— На улице Мохаммеда Пятого, сразу за отелем «Айслейн», напротив мечети Кутубия, там, где сейчас располагается просторное, светлое здание книжного магазина — в числе прочего там продается Коран, — раньше находилось круглосуточное кафе-мороженое в западном стиле, со стеклянными стенами. Может, кто из вас и помнит его. Это была одна из тех прискорбных новинок, что строятся на Джемаа с целью получить быстрый доход от туристов. Называлось кафе «Лабес», что значит «Привет». Там работал Махи, младший сын моего друга Махмуда. Мы с Махмудом — односельчане, только он много лет назад обосновался в Марракеше. Здесь появился на свет и вырос Махи. Сомневаюсь, чтобы этот юнец, дитя марракешских улиц, хоть раз потрудился съездить на родину отца.
В ту ночь, когда мой брат Мустафа следовал за парой чужестранцев, у Махи как раз была смена в «Лабесе». Его напарник повредил руку и отпросился пораньше, так что Махи дежурил в кафе один. Я столкнулся с Махи, когда искал Мустафу по всей площади, не в силах далее занимать слушателей историей; Махи рассказал о встрече с моим братом. Разговор состоялся глубокой ночью, когда Махи после смены шел домой.
Двое чужестранцев, сказал Махи, заглянули в кафе часов в десять вечера. Они вели разговор приглушенными голосами — кажется, ссорились. Мужчина казался усталым и огорченным, на Махи даже не взглянул, а женщина нарочито придирчиво читала меню и наконец заказала два шарика мороженого с кофейным ароматом «Продай душу» и ела с видимым удовольствием.
— Удалось ли тебе расслышать, о чем они говорили? — спросил я.
— Всего несколько фраз, — отвечал Махи, — и то лишь тогда, когда женщина переходила на французский. Сначала она произнесла: «Мое терпение очень глубоко, но и в нем уже просвечивает дно», — потом: «Отчаяние для меня слишком большая роскошь».
— Отчаяние? — переспросил я. — Ты уверен, что не страх? Ты не ослышался?
— Абсолютно уверен, — подтвердил Махи и добавил: — Расплачивался, кстати, мужчина, и женщина заставила его дать мне на чай, хоть я их и не обслуживал.

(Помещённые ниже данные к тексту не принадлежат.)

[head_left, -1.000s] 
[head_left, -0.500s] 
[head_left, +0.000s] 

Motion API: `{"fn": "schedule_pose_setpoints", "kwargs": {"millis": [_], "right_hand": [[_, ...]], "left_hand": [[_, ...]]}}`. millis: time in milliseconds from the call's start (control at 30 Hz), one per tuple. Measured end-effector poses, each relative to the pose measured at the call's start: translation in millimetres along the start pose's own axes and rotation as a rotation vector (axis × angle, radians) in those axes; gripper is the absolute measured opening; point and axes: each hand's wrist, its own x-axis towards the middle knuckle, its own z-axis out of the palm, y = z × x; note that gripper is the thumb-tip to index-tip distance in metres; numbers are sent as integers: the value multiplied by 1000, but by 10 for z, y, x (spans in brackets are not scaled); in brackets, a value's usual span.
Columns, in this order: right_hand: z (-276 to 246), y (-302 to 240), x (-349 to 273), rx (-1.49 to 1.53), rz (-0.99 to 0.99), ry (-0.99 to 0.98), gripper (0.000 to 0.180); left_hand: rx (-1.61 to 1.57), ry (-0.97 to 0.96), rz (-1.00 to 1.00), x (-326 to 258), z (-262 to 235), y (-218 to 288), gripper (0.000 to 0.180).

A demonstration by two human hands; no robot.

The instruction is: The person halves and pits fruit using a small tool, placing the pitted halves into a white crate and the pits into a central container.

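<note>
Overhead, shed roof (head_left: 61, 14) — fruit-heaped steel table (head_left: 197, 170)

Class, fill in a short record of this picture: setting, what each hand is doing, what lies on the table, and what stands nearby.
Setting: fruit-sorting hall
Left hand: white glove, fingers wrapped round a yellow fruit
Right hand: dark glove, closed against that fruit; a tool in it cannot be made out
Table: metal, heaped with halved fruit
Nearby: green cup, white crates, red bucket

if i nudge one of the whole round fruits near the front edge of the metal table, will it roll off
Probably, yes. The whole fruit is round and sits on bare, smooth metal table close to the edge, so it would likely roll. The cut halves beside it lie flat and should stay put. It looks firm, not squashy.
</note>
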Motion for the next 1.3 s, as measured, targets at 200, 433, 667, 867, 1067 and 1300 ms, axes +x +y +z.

Они все время простояли за стойкой.
— И потом ушли? — разочарованно спросил я.
— Нет, женщина еще ела, когда появился твой брат.
— Мустафа?
— Он самый.
— И что случилось?
— Твой брат взглянул на женщину и застыл на полпути словно громом пораженный. Руки его бессильно повисли, он побледнел так, что я подумал: сейчас сознание потеряет. Однако Мустафа кое-как добрался до стойки и спросил воды. Вот его слова: «Махи, налей мне воды, да поскорее», — а голос был хриплый и слабый. Когда же я протянул ему стакан, он отпил половину одним глотком, а остальную воду плеснул себе в лицо. Если таким образом Мустафа хотел привлечь внимание, лучшего и придумать было нельзя, ибо чужестранцы в изумлении уставились на него. Не теряя времени, Мустафа отер лицо и поднялся. Он обратился сразу к женщине — спросил, как ее имя, откуда она, долго ли намеревается пробыть в Марракеше. Все вопросы были заданы на одном выдохе. Мустафа как будто вовсе забыл о присутствии мужа чужестранки. Муж, кстати, смотрел на него с иронической гримасой, будто давно привык иметь дело с типами, которые с первого взгляда влюбляются в его жену.
Женщина отвечала вежливо и сдержанно и вскоре отвернулась, но Мустафа подскочил к ней и схватил за руку. Женщина распахнула ресницы, а Мустафа улыбался так, будто его живым на небо забирали.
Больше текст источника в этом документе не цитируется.